Primer pifiada adentro. Ahora si no trabajas y estás en tu
casa, pasa lo mismo. Porque estás ahí y sabes que no quieres comer ensalada. Y si
la comes seguro vas a sentir que tenes que comer una galletita dulce o algo
como para sentirte plena. Qué difícil es cuidarse.
Bueno si resistís esa tentación, ya es in golazo. Ahora viene
el temita de la actividad física. Sabes que tenes que hacer gimnasia pero te da
calor, te cansa, no tenes ganas, te duele algo. Siempre una excusa para no
hacer gimnasia.
Empezas diez minutos en la bicicleta fija. Te sentís agotada,
queres morir. Miras el tiempo y no se
pasa más. Para mí es a propósito. Nos gusta sufrir. Viste que cuando miras la
novela se te pasa volando el tiempo. Pero
acá es distinto, el minuto dura una eternidad.

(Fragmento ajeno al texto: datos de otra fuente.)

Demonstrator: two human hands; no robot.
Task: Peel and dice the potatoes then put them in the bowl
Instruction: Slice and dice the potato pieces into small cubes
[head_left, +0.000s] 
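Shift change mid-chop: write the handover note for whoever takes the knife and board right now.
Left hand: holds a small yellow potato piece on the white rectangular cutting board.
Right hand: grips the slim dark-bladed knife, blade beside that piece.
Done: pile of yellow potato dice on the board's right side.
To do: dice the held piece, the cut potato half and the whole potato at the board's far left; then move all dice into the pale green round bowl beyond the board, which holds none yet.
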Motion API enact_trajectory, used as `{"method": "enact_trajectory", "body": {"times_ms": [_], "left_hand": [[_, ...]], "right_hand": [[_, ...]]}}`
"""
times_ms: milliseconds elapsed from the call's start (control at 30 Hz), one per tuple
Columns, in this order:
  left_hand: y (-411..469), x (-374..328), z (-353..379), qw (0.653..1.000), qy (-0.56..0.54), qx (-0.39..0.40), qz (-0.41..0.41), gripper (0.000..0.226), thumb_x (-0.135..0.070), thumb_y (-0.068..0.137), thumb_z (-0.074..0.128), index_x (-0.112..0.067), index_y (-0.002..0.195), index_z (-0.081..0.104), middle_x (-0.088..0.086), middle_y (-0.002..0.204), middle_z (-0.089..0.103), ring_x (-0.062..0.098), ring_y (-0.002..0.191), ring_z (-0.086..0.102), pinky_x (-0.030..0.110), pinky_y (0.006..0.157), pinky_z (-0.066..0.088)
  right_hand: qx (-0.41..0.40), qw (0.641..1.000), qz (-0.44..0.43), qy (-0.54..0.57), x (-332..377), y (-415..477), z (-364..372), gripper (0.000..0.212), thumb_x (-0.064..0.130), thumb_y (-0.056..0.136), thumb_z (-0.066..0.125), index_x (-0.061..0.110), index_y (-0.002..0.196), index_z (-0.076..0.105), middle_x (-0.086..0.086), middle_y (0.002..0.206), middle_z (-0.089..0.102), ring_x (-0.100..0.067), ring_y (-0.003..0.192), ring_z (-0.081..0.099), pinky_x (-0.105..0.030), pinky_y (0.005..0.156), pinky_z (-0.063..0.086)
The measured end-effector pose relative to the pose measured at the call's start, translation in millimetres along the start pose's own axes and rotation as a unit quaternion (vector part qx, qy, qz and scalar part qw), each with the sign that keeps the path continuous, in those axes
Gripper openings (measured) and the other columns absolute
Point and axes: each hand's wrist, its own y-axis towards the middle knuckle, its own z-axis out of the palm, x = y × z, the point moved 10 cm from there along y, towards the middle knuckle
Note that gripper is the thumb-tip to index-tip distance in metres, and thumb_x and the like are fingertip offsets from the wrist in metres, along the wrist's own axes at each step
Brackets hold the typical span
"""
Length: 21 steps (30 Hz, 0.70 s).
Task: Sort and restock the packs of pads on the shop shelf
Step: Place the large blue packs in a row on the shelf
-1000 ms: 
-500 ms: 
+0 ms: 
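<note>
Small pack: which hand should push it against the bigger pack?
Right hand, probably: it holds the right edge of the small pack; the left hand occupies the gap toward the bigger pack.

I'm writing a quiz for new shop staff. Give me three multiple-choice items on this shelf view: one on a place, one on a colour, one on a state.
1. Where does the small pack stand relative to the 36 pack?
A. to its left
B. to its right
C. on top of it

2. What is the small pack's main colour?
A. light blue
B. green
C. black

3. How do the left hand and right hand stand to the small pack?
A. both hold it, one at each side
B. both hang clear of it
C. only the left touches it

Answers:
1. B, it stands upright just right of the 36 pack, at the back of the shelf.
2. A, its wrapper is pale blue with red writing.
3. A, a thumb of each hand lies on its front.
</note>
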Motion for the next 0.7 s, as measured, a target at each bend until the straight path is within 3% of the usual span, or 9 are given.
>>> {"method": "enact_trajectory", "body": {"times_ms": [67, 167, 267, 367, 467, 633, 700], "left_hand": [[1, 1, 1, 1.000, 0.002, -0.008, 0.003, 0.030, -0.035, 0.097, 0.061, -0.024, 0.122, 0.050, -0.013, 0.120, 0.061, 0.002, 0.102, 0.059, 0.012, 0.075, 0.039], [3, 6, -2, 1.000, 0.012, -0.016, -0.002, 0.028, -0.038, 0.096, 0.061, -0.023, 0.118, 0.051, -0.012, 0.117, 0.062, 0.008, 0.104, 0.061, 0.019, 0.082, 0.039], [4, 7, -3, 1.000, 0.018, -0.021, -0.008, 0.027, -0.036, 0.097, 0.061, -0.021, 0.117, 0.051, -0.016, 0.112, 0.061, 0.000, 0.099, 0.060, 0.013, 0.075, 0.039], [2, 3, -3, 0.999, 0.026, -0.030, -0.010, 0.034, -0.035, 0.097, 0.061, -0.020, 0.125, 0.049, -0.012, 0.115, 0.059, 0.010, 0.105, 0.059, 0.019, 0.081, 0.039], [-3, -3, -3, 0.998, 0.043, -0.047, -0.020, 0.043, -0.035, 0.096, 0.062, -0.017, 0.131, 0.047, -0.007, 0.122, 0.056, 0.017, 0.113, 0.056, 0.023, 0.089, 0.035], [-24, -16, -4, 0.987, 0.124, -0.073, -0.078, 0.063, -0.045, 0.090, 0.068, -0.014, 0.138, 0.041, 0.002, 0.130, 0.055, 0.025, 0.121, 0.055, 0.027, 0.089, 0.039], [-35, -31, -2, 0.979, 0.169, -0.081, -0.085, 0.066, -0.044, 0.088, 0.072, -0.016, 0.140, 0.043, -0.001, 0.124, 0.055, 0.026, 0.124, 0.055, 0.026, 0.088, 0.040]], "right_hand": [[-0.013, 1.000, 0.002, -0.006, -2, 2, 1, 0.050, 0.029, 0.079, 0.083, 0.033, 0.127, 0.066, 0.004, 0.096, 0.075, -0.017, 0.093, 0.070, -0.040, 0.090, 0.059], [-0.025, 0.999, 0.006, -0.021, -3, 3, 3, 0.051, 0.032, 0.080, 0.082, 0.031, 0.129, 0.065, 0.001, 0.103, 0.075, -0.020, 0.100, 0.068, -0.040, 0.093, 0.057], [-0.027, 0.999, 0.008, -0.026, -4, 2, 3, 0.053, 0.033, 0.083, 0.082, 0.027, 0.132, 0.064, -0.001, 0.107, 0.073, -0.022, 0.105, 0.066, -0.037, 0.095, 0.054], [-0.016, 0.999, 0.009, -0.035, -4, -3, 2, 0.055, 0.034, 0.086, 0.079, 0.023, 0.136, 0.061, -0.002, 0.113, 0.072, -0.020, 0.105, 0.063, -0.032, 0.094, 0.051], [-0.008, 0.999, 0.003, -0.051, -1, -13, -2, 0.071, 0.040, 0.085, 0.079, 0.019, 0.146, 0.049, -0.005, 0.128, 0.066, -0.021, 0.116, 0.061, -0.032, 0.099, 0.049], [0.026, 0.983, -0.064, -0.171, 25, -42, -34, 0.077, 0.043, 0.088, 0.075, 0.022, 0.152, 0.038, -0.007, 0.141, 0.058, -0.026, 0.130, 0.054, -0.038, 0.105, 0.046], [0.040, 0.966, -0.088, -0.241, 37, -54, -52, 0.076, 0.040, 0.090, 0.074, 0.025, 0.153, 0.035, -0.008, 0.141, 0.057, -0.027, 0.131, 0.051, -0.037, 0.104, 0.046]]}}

De a momentos sentís que las piernas son de goma y no das más.
Ponele que llegaste a hacer cuarenta minutos. Considérate plena si llegas. Porque
en el medio ya te acalambraste, te falto al aire y llegaste con la última gota
de nafta.
De repente sentís que sos toda una deportista. Porque hiciste
solamente 40 minutos de caminata intensa. Ni siquiera trotaste, no corriste. Pero
ahí estas vos diciéndote mentiras: bien lo logre! Hice deporte!
Y eso es la muerte, porque es ahí cuando te empezas a dar
gustos porque ahora sos “deportista”. Entonces decís: bueno me como una
ensalada de fruta porque hice gimnasia tengo que reponer energía, bueno me como
una milanesa porque tengo que reponer energía, bueno me como una ensalada
porque tengo que reponer energía.
Y ahí vas sumando sumando sumando y resulta que esos 40 minutos de gimnasia no sirvieron
para nada. Otra vez estás vos ahí, consumiendo comidas light tratando de
engañarte pensando que no engordan, pero todos sabemos que el exceso engorda.
Así es como tú lunes termina deprimido y el martes tiras
todo por la borda. O seguís con ese ritmo durante una semana que es lo máximo que
alcanzas para hacer una dieta. Después de la dieta viene la otra mentira
obligatoria que te decís: bueno está bien, el lunes arranco pero “cuidándome”.
“cuidarse” es como el pase libre a comer de todo sin medida.
Es la previa al boliche. Es el pre derrape. Así que no te deprimas. Cuando te
pase, podes reemplazar el: “el lunes me cuido” por “el lunes empiezo la dieta
estricta, sí.
Y así podes engañar a tu estomago un par de semanitas hasta
que empieces a ver más cercano ese pantalón que antes no entraba y también vas
a ver como tu silueta empieza a recuperar si forma natural. Cuesta cuidarse
pero no hay nada más lindo que llegar a la meta, aunque te caigas doscientas
veces. Lo importante es no dejarse vencer.
Las dietas se rompen, lo que no puede romperse es un pantalón
porque ahora ya no te entre. Lo importante es seguir intentando…persevera y
triunfarás dice el dicho…bueno. A seguir intentando que tenemos que vernos
bella para el verano (tenemos un año de ventaja).